What lines in the data hold the string "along"? Show them.

*** Opening Data provided ***

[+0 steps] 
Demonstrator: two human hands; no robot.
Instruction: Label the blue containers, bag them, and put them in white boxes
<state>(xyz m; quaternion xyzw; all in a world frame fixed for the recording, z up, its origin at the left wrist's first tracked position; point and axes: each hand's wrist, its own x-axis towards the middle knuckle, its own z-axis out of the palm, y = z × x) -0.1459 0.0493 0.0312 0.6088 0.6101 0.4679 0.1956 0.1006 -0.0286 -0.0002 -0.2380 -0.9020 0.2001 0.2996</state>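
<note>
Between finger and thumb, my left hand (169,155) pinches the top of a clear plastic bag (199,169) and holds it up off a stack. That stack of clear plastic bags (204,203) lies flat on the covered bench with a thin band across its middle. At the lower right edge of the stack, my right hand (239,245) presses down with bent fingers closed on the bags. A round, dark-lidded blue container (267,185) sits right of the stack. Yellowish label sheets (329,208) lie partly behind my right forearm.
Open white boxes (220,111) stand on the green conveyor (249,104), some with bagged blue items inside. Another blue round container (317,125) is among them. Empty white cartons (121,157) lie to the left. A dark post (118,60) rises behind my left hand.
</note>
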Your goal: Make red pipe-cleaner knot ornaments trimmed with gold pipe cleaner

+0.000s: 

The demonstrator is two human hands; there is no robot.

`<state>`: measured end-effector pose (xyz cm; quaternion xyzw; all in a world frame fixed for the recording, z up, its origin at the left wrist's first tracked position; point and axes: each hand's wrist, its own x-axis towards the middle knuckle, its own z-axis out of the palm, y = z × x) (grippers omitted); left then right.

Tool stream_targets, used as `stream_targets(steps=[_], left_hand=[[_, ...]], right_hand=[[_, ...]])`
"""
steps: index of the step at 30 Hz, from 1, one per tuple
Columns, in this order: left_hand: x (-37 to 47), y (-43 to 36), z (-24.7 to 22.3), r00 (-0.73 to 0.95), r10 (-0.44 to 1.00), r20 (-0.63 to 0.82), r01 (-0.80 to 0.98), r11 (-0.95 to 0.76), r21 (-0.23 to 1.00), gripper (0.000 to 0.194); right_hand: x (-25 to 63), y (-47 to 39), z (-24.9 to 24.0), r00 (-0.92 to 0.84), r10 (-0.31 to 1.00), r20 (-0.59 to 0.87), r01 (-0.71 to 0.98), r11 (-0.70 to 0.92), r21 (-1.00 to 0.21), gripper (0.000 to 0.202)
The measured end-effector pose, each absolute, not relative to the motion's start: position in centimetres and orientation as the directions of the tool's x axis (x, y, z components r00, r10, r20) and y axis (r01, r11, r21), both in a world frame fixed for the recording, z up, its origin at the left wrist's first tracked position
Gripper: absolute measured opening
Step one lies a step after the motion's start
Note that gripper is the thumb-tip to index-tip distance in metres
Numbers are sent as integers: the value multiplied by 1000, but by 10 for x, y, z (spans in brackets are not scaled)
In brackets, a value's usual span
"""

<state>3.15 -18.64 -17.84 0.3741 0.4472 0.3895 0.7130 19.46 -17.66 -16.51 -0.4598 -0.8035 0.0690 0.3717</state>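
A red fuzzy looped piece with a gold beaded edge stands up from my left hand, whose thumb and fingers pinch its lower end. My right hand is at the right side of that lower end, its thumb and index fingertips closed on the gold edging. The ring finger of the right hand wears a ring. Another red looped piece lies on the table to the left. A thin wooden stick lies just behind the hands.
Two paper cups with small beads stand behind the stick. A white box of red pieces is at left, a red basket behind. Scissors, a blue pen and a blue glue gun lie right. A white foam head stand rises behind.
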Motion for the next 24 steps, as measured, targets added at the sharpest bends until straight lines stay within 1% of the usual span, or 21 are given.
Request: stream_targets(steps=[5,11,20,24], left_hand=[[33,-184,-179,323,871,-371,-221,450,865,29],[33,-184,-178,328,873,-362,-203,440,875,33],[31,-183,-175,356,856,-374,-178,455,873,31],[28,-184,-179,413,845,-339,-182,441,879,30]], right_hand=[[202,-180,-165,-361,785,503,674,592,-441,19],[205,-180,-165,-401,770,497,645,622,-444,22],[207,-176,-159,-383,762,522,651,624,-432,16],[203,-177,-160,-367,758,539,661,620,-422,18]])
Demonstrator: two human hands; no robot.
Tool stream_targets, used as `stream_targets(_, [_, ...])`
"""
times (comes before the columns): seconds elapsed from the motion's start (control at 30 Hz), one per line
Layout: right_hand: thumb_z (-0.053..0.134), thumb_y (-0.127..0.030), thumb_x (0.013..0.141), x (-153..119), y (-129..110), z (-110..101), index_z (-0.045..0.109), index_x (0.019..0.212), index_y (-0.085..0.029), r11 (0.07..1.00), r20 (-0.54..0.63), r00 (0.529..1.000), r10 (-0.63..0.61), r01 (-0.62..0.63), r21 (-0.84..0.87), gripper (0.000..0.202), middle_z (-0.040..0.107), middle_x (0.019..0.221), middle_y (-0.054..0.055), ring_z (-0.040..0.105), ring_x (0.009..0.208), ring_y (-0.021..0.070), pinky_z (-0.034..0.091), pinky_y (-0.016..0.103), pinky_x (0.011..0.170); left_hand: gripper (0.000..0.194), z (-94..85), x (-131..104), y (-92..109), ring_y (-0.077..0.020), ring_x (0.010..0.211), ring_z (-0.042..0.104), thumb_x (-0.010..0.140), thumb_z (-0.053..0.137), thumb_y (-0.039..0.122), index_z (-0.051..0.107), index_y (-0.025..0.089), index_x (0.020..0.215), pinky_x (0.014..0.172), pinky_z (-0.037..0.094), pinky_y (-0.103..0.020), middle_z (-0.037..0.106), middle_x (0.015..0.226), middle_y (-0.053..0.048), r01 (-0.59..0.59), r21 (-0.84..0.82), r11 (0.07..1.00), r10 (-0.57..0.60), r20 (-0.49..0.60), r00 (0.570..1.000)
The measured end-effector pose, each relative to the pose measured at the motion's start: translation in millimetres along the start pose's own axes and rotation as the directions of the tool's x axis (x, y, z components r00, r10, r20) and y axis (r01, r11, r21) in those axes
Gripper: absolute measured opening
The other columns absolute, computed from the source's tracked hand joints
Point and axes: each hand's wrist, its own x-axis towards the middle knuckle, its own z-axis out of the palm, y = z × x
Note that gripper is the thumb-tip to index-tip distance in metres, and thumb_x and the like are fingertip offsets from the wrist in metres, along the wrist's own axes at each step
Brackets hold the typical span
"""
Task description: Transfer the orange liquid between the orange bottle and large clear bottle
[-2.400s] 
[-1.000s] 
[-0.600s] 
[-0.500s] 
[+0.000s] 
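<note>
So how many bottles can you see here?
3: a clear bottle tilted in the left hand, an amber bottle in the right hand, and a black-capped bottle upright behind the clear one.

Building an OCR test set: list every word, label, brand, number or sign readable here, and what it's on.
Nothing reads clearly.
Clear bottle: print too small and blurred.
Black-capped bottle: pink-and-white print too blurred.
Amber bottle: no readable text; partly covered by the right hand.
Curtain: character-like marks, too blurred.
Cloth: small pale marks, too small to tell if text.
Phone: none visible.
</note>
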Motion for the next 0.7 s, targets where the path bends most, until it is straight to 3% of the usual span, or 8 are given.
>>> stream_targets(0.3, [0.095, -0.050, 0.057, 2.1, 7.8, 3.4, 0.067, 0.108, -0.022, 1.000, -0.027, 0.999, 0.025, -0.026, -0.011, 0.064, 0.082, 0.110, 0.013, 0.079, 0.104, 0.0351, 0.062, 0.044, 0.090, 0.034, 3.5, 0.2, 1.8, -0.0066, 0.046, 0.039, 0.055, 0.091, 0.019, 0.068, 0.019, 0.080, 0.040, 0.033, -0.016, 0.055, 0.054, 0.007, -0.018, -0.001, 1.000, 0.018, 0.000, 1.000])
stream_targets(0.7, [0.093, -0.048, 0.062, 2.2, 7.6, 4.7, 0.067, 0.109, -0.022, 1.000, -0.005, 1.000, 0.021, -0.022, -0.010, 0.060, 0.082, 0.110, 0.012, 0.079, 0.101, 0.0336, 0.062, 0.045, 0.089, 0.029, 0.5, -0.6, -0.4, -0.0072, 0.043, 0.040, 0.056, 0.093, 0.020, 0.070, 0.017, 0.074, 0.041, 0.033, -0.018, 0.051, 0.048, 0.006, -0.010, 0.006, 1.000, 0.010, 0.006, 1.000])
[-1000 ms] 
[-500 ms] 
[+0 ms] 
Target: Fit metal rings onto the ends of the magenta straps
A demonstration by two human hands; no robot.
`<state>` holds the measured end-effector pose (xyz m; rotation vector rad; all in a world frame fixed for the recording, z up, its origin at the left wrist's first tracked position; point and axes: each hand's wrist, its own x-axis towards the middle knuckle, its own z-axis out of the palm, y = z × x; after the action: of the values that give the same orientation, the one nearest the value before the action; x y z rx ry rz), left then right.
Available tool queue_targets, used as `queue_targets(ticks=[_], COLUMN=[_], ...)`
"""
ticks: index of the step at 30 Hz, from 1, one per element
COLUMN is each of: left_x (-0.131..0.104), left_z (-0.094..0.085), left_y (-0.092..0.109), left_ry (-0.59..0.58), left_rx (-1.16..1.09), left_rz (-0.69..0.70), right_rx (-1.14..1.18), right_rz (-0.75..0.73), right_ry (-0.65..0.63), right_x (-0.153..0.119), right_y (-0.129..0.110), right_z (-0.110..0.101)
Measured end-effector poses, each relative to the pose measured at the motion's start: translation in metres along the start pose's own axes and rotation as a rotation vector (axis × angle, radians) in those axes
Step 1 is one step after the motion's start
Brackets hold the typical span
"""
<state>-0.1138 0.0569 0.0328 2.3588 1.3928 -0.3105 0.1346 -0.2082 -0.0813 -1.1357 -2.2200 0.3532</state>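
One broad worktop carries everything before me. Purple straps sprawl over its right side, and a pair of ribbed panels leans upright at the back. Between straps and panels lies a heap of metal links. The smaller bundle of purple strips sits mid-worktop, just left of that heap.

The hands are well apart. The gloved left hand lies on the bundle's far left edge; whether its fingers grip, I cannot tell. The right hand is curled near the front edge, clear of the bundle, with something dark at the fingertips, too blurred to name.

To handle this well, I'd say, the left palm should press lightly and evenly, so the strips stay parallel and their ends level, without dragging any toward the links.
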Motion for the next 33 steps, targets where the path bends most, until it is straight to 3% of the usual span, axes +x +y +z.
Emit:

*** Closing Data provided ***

**Reply to the task:**
The measured end-effector pose, each relative to the pose measured at the motion's start: translation in millimetres along the start pose's own axes and rotation as the directions of the tool's x axis (x, y, z components r00, r10, r20) and y axis (r01, r11, r21) in those axes
Note that gripper is the thumb-tip to index-tip distance in metres, and thumb_x and the like are fingertip offsets from the wrist in metres, along the wrist's own axes at each step
Measured end-effector poses, each relative to the pose measured at the motion's start: translation in metres along the start pose's own axes and rotation as a rotation vector (axis × angle, radians) in those axes

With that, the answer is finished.